TTC Chair Karen Stintz speaks to members of Toronto Roller Derby. Photo by Steve Kupferman/Torontoist.
A TTC public consultation last night at Metro Hall, meant to facilitate communication between the public and TTC brass over proposed service cuts on forty-eight bus routes, was civil but chaotic.
For the civility, credit the citizen attendees, many of whom had come in order to convince the senior bureaucrats and City politicians in attendance to maintain some or all of the routes at their current service levels.
For the chaos, blame the format, which was not a town-hall style sit-down meeting, as many had apparently expected, but rather a poster session, with TTC staff and City councillors circulating freely through a crowd whose composition was perhaps half civilian and half media. Only small-scale conversations were possible; there was no way to address the entire room. Large display boards on easels showed maps of the affected routes and nearby alternatives.
David Rapaport, an attendee, confronted TTC Chair Karen Stintz (Ward 16, Eglinton-Lawrence) to express his displeasure. Within moments, he and Stintz were surrounded by microphones.
“This is a real serious problem,” Rapaport told Stintz and the half-dozen reporters that were conspicuously eavesdropping on the conversation. “When we used to have transit meetings…they’d put the boards out and then we’d have a public discussion. And to me, this is a step back for democracy in Toronto, and I’m not happy about it. There are things I need to say. Not only is the TTC not expanding, but now I’m being told that it’s contracting, and that really upsets me.”
Stintz tactfully led Rapaport away to the rear of the conference room, where TTC staff could address some of his concerns, and where there were fewer recording devices.
The confusion over the format of the consultation had partly to do with a vague press release, which billed the event as “an opportunity to see details of which routes are proposed to be reallocated, alternate routes that customers can use, and an understanding of why the TTC is proposing these changes.” Three more consultations are planned over the next three days, in different parts of the city.
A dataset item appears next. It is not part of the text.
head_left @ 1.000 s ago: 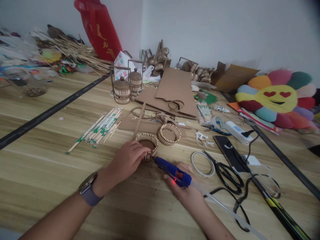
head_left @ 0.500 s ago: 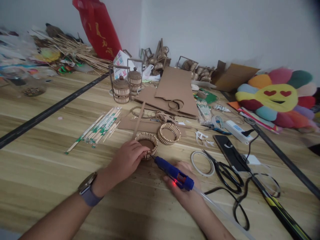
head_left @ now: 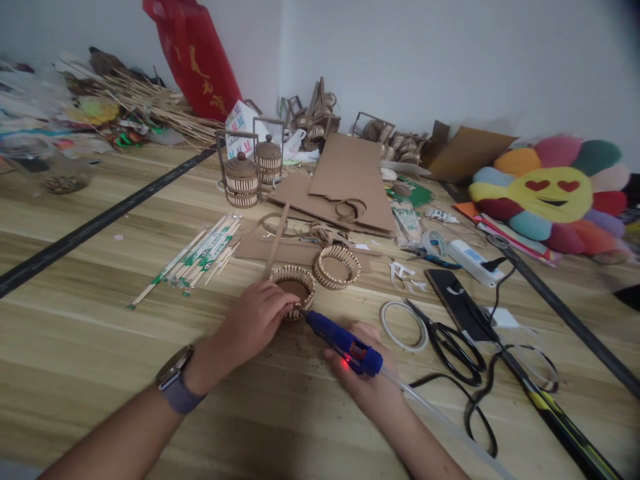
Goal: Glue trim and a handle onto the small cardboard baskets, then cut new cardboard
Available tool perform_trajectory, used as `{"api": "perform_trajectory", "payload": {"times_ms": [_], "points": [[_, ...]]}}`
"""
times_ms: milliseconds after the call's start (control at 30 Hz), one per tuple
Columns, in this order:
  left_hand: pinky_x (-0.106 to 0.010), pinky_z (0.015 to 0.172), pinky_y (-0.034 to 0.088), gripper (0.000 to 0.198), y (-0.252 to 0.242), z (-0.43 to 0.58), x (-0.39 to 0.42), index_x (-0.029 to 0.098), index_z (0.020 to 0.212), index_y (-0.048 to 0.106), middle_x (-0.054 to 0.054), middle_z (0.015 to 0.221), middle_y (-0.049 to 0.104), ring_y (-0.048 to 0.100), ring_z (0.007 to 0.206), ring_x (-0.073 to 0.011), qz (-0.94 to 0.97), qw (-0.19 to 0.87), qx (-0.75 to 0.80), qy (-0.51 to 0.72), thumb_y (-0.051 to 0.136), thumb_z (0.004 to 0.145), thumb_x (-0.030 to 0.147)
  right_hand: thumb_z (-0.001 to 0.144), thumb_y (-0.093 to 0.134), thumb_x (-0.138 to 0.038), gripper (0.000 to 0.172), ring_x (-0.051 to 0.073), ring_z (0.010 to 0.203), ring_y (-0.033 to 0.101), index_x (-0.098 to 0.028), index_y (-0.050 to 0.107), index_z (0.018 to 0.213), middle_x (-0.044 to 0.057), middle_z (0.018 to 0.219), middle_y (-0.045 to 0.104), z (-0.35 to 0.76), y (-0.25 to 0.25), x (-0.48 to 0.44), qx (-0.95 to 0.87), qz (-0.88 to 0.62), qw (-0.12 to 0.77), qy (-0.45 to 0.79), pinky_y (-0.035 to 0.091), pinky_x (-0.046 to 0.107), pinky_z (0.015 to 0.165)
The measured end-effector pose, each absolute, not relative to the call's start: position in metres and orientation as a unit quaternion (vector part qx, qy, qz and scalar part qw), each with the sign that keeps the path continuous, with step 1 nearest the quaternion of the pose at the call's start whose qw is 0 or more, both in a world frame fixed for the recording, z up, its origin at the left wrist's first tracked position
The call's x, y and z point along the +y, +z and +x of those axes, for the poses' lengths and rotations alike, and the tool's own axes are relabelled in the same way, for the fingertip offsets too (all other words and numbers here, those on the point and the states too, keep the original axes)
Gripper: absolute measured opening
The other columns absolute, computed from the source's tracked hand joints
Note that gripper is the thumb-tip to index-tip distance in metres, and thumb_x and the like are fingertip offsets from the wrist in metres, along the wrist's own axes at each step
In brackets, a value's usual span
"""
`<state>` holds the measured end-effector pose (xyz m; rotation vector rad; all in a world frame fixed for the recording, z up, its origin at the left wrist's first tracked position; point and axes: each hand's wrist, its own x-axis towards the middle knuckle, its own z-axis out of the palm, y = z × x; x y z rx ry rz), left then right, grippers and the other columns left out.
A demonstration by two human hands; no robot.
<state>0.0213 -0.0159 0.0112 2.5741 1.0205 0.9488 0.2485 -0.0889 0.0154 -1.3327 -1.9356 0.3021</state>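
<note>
Basket [head_left: 294, 285] of short sticks on a cardboard base sits on the table [head_left: 125, 373], just near of a second ring [head_left: 337, 265]. My left hand [head_left: 253, 323] is closed on its near rim; my right hand [head_left: 370, 383] grips the glue gun [head_left: 340, 340], nozzle at its near-right wall. Judged light, joints fragile; hold by the rim.

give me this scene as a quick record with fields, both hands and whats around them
left hand: fingers curled on the rim of the stick basket
right hand: grips the blue glue gun, nozzle at the basket's near edge
behind basket: stick ring, apart from it
right of hands: tape ring, black scissors
left of basket: wrapped chopsticks
surface: wooden table
</note>
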Motion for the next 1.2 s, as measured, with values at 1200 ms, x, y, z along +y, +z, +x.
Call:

Most of the bus routes in question will lose late-night hours, but some of them face more severe cutbacks. The TTC, under pressure from the City to control its budget, has said that the service reductions would free up as much as seven million dollars this year (but likely less, now that a decision on the routes has been deferred until February), with resources to be reallocated to busier routes in the fall. The full list of affected routes is available on the TTC’s website.
Adam Vaughan (Ward 20, Trinity-Spadina) was at the Metro Hall consultation. “The mayor has gone on record,” he said. “He’s declared the TTC an essential service.”
(City council voted to recommend designating the TTC an essential service at its meeting last month. The designation would ban TTC workers from striking, and would, according to City staff, also drive up labour costs. The province needs to approve the move, and they’ve recently shown willingness to do so.)
Vaughan continued: “As long as it’s not okay for the union to pull buses off the street, why’s it okay for him? This is an essential service. It’s an essential service for people who have to get around the city after 10:00 at night.”
Janet Davis (Ward 31, Beaches-East York), another member of council’s left, was similarly concerned. “It’s a safety issue, these night routes,” she said. “I heard from some middle-aged women who said they will choose not to go out. I heard from shift workers who said they will struggle to be able to pay for alternative transportation, like taxis. It’s going to have real impact, on real people.”
“I think what this is demonstrating once again is that services don’t come for free. There’s no magic solution. They cost money. You either pay with user fees, or you pay with taxes, or you suffer.”
In the back of the conference room, by the posters explaining the different route changes, members of Toronto Roller Derby spoke with Stintz. The Derby has become the public face of bus-cut victimhood because of its members’ dependence upon the endangered 101 Parc Downsview Park bus to reach the group’s skating gym. They lobbied at last week’s public budget consultations, and were out in force, and in uniform, at Metro Hall.
Afterward, Stintz spoke to reporters about the TTC’s deliberations over the 101 Parc Downsview Park.
“Once we got some feedback, we went back to look at it a little more in depth,” she said of the proposed cuts to the route, “and we realized that we might have to make some adjustments.” This bodes well for the Roller Derby lobby. Stintz stressed that the criterion for selecting routes to cut was a total ridership of less than fifteen people per hour. But those ridership numbers are weighted averages, meaning they wouldn’t necessarily reflect infrequent spikes in usage, Derby-related or not.
The purpose of the consultation, she said, was to “review our numbers against the feedback that we’ve heard and bring that back to the Commission,” at its next meeting, which takes place on February 2.
“Really what we’re trying to do is put more services where they’re needed,” she continued, referring to the TTC’s pledge to reallocate resources to busier routes in the fall.